Exercise data:

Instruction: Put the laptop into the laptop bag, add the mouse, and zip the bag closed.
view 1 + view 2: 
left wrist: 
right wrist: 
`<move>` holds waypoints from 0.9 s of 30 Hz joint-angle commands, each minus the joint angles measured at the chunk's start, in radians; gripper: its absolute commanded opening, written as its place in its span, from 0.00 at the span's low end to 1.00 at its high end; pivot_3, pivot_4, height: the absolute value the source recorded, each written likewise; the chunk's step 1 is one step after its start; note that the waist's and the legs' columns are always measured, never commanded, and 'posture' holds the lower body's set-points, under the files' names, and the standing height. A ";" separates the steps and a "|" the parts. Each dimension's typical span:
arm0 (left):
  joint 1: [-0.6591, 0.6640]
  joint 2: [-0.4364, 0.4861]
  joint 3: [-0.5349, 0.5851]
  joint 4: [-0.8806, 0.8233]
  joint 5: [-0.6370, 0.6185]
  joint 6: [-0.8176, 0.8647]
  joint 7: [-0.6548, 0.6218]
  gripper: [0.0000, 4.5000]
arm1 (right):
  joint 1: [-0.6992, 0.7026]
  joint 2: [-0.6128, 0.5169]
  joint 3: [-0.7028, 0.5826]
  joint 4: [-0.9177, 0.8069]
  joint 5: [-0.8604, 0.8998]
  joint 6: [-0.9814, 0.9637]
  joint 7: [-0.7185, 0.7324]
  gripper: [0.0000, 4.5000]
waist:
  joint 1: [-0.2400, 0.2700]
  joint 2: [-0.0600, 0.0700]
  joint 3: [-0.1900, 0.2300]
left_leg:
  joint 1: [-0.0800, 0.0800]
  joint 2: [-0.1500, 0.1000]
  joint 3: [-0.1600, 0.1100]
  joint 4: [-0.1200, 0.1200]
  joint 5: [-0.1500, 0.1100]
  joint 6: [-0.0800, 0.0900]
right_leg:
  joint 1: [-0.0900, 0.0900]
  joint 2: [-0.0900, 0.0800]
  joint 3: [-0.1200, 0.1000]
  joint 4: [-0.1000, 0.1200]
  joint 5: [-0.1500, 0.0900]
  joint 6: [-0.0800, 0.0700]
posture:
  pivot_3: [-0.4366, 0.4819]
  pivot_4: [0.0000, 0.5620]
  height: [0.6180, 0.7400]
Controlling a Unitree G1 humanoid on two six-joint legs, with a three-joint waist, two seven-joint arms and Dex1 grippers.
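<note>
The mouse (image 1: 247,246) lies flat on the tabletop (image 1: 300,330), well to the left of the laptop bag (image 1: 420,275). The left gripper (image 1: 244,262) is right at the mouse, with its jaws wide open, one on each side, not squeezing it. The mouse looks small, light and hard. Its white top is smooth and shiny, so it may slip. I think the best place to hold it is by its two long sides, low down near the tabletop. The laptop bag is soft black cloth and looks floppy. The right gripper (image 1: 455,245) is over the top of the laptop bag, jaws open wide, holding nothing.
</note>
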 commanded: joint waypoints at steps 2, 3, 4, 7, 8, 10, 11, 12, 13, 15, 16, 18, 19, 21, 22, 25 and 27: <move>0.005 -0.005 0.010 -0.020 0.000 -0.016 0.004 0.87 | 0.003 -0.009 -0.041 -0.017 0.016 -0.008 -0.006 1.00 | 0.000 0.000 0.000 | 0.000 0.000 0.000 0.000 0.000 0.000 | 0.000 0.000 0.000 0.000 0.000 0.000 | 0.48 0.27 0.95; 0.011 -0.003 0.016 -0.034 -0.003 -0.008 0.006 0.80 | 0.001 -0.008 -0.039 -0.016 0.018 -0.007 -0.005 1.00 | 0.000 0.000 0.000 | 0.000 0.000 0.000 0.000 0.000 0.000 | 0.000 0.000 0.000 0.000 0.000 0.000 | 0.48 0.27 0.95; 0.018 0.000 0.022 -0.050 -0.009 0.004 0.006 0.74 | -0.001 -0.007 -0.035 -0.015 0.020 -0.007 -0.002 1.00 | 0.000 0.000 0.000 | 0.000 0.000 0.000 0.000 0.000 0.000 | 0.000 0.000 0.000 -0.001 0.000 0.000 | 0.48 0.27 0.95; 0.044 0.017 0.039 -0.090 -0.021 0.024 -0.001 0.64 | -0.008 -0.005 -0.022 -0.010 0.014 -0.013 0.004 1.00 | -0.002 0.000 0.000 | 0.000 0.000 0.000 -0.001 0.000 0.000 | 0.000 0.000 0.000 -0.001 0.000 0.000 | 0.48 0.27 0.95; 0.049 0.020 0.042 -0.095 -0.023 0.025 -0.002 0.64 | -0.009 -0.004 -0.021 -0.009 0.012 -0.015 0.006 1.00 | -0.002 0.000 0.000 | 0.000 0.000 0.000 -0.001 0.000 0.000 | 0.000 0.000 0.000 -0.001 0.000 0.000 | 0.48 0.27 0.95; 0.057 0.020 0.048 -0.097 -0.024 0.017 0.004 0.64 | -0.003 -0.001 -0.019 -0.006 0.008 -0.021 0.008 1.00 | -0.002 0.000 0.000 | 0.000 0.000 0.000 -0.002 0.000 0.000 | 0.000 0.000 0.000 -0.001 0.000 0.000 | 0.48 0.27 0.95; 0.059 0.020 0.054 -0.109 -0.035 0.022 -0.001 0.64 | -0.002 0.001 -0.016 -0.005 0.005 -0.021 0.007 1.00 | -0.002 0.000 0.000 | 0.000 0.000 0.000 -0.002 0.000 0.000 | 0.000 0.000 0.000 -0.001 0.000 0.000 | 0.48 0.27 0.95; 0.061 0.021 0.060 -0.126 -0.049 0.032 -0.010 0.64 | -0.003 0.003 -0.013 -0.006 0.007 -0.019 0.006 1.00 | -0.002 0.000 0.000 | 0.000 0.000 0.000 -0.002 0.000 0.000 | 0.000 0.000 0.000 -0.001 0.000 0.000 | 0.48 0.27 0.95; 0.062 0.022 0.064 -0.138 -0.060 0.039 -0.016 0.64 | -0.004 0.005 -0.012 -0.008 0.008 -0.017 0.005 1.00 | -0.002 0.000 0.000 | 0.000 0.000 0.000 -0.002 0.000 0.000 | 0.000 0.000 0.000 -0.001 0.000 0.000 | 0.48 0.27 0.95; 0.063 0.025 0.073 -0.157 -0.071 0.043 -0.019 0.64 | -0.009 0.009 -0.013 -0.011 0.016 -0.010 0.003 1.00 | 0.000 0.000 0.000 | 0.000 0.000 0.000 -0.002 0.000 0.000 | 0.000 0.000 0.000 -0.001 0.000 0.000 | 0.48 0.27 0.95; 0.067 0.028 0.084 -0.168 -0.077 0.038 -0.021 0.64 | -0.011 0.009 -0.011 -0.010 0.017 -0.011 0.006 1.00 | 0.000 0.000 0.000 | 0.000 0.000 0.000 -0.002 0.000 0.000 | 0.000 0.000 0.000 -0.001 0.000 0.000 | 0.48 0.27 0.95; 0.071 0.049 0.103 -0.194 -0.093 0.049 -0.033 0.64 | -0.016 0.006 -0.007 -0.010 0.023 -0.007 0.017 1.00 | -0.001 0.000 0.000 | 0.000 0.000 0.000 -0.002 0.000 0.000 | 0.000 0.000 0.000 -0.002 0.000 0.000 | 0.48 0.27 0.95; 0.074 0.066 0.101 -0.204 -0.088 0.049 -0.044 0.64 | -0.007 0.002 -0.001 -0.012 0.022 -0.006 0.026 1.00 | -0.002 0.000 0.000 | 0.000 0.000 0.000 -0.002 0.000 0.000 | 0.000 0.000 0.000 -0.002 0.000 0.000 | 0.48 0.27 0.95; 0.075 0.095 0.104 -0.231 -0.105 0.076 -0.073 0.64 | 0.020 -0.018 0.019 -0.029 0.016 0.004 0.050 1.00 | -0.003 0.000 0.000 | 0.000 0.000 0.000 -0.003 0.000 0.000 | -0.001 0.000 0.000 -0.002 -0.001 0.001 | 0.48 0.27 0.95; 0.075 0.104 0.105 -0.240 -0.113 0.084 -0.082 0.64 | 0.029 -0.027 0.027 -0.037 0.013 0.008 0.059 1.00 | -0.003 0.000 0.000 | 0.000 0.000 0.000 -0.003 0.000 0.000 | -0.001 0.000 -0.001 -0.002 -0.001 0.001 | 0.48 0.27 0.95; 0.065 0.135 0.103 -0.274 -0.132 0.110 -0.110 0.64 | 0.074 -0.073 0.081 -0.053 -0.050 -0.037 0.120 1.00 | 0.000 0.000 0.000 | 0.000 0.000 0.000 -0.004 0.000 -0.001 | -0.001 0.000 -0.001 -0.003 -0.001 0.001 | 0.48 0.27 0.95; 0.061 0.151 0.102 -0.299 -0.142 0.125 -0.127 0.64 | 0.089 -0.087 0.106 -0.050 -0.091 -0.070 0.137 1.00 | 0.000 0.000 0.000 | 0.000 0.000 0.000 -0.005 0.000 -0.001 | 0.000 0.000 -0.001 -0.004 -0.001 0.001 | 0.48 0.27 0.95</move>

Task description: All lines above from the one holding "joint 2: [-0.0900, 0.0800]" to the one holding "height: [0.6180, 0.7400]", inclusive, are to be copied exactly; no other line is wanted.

Result for this task:
  joint 2: [-0.0900, 0.0800]
  joint 3: [-0.1200, 0.1000]
  joint 4: [-0.1000, 0.1200]
  joint 5: [-0.1500, 0.0900]
  joint 6: [-0.0800, 0.0700]
posture:
  pivot_3: [-0.4366, 0.4819]
  pivot_4: [0.0000, 0.5620]
  height: [0.6180, 0.7400]

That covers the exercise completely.